WHAT IS REQUIRED —
Return the material below exactly, but only from the line with "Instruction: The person" through the line with "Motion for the", and without its pictures.
------------------------------------------------------------------------
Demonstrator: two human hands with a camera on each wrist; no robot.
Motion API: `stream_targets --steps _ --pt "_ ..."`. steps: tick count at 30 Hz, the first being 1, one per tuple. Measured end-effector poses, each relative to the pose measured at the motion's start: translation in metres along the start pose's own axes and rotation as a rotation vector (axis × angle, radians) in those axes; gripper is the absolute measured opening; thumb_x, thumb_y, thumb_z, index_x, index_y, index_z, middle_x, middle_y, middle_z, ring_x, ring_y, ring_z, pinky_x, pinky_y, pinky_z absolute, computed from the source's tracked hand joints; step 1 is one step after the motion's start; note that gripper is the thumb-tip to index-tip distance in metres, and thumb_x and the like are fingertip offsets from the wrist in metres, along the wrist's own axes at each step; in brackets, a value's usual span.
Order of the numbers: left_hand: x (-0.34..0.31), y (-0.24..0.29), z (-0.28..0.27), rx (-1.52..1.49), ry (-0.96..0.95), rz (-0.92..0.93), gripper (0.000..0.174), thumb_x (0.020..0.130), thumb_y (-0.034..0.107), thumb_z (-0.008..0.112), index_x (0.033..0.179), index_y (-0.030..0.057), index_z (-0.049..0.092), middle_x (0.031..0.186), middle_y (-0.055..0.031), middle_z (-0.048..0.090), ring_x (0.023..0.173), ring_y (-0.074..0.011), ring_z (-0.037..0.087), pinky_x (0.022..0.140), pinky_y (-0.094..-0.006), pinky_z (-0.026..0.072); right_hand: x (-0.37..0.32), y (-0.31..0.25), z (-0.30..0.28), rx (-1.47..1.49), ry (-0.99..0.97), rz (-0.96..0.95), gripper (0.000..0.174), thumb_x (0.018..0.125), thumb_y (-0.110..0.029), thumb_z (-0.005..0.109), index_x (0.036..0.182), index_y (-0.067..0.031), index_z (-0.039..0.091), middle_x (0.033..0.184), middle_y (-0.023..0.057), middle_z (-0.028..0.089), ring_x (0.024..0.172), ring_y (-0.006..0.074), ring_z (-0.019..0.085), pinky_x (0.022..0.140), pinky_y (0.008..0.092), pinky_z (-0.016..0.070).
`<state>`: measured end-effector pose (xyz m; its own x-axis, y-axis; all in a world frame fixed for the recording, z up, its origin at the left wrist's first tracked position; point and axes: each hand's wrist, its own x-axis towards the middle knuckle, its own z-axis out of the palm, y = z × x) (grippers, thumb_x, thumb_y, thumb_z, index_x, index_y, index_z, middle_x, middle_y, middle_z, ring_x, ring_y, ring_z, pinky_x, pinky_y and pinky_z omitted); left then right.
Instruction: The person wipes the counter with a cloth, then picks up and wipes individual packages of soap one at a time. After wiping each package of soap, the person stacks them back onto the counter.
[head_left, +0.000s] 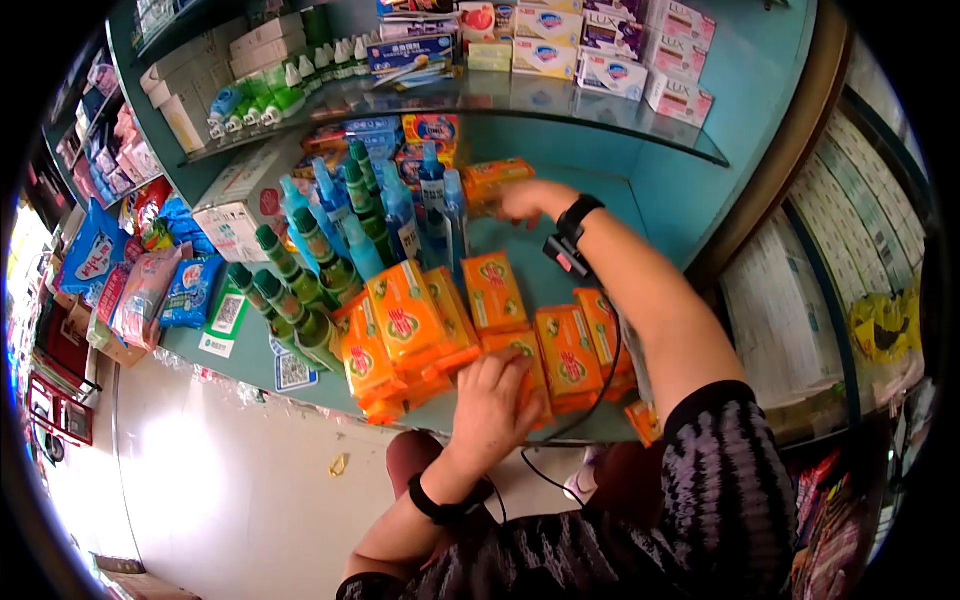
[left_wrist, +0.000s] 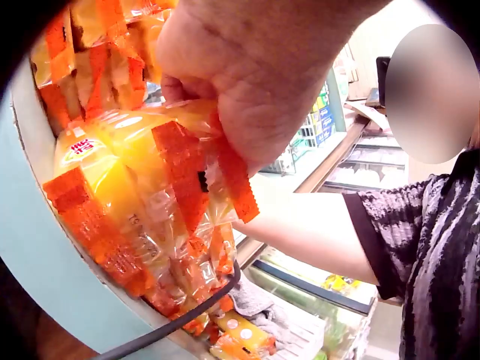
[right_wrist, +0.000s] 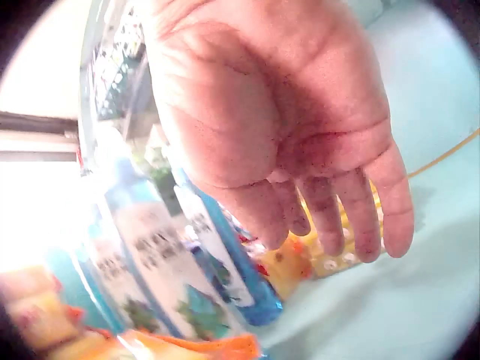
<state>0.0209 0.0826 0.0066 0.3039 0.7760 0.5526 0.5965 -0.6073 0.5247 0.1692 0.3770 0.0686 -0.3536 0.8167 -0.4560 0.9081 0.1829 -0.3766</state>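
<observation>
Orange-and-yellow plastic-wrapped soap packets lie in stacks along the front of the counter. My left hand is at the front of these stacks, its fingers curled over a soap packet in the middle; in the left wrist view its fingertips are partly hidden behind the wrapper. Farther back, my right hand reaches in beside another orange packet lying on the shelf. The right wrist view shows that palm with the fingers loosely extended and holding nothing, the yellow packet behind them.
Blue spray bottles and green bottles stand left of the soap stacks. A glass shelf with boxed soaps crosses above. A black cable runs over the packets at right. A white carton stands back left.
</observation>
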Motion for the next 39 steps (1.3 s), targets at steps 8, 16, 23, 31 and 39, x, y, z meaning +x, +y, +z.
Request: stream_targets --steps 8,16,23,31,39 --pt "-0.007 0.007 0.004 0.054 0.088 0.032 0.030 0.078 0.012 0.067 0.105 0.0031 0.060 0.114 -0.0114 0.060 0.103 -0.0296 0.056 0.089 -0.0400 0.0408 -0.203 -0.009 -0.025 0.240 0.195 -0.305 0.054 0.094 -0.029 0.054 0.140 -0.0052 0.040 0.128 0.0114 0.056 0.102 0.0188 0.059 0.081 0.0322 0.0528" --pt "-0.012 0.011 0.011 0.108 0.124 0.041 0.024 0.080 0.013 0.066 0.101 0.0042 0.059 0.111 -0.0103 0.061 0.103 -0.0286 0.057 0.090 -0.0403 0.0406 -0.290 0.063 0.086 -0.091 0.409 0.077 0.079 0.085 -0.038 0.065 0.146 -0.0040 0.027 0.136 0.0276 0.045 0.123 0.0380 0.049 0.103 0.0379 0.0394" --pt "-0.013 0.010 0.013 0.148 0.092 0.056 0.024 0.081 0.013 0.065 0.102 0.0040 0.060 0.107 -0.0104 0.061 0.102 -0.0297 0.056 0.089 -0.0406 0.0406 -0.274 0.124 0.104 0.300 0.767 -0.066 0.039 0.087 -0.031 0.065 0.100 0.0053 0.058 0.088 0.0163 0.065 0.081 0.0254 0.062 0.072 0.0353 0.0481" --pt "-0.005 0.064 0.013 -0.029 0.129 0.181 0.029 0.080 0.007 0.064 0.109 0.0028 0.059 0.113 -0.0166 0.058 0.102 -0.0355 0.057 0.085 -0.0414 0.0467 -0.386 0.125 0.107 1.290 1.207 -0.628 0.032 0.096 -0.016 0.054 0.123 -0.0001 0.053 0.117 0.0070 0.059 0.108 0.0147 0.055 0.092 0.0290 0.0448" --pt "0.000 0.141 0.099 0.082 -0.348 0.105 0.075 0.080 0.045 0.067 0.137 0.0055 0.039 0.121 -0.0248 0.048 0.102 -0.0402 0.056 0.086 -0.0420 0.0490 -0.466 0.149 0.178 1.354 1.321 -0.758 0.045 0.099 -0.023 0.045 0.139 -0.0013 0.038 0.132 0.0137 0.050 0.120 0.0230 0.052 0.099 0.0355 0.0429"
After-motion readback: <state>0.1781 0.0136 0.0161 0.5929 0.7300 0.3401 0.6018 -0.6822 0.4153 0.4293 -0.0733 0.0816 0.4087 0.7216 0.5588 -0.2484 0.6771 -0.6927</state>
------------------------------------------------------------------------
ANSWER TO THE EXERCISE —
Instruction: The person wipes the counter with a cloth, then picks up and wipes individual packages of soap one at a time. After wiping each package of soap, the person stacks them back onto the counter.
[head_left, +0.000s] 
[left_wrist, +0.000s] 
[right_wrist, +0.000s] 
<state>0.0209 0.0826 0.0066 0.3039 0.7760 0.5526 0.5965 -0.6073 0.5247 0.1692 0.3770 0.0686 -0.3536 0.8167 -0.4560 0.9081 0.1829 -0.3766</state>
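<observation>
Orange-and-yellow plastic-wrapped soap packets lie in stacks along the front of the counter. My left hand is at the front of these stacks, its fingers curled over a soap packet in the middle; in the left wrist view its fingertips are partly hidden behind the wrapper. Farther back, my right hand reaches in beside another orange packet lying on the shelf. The right wrist view shows that palm with the fingers loosely extended and holding nothing, the yellow packet behind them.
Blue spray bottles and green bottles stand left of the soap stacks. A glass shelf with boxed soaps crosses above. A black cable runs over the packets at right. A white carton stands back left.
</observation>
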Motion for the next 39 steps (1.3 s), targets at steps 8, 16, 23, 31 and 39, x, y, z meaning +x, +y, +z.

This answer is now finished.